Return all the entries word for word.
━━━━━━━━━━
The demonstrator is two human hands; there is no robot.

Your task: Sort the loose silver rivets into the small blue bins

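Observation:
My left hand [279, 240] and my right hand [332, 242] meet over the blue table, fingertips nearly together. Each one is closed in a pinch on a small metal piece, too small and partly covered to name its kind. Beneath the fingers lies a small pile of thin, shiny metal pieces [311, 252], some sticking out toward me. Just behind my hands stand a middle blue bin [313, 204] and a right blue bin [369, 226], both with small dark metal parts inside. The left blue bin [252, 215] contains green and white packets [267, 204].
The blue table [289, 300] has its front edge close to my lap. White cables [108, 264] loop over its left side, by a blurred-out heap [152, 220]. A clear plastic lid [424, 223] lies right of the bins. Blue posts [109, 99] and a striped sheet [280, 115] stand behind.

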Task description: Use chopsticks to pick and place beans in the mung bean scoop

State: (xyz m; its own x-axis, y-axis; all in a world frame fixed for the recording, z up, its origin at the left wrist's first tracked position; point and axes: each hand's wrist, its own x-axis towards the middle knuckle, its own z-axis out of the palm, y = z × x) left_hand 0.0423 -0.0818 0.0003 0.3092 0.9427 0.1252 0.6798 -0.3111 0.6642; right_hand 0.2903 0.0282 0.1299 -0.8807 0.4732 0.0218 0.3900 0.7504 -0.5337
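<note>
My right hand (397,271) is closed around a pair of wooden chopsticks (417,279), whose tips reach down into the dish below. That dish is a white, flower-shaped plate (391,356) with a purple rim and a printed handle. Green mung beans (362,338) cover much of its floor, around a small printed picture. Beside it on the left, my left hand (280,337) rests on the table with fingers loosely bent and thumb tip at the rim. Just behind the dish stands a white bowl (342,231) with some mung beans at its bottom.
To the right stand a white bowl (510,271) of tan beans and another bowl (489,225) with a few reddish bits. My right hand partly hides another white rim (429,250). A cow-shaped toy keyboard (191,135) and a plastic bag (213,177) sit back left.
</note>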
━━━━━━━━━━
## Response to the task:
The demonstrator is two human hands; there is no robot.

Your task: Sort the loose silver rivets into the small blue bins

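Observation:
My left hand [279, 240] and my right hand [332, 242] meet over the blue table, fingertips nearly together. Each one is closed in a pinch on a small metal piece, too small and partly covered to name its kind. Beneath the fingers lies a small pile of thin, shiny metal pieces [311, 252], some sticking out toward me. Just behind my hands stand a middle blue bin [313, 204] and a right blue bin [369, 226], both with small dark metal parts inside. The left blue bin [252, 215] contains green and white packets [267, 204].
The blue table [289, 300] has its front edge close to my lap. White cables [108, 264] loop over its left side, by a blurred-out heap [152, 220]. A clear plastic lid [424, 223] lies right of the bins. Blue posts [109, 99] and a striped sheet [280, 115] stand behind.
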
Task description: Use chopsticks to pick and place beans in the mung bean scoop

State: (xyz m; its own x-axis, y-axis; all in a world frame fixed for the recording, z up, its origin at the left wrist's first tracked position; point and axes: each hand's wrist, its own x-axis towards the middle knuckle, its own z-axis out of the palm, y = z × x) left_hand 0.0423 -0.0818 0.0003 0.3092 0.9427 0.1252 0.6798 -0.3111 0.6642; right_hand 0.2903 0.0282 0.1299 -0.8807 0.4732 0.0218 0.3900 0.7504 -0.5337
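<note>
My right hand (397,271) is closed around a pair of wooden chopsticks (417,279), whose tips reach down into the dish below. That dish is a white, flower-shaped plate (391,356) with a purple rim and a printed handle. Green mung beans (362,338) cover much of its floor, around a small printed picture. Beside it on the left, my left hand (280,337) rests on the table with fingers loosely bent and thumb tip at the rim. Just behind the dish stands a white bowl (342,231) with some mung beans at its bottom.
To the right stand a white bowl (510,271) of tan beans and another bowl (489,225) with a few reddish bits. My right hand partly hides another white rim (429,250). A cow-shaped toy keyboard (191,135) and a plastic bag (213,177) sit back left.
</note>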

No additional answer is needed.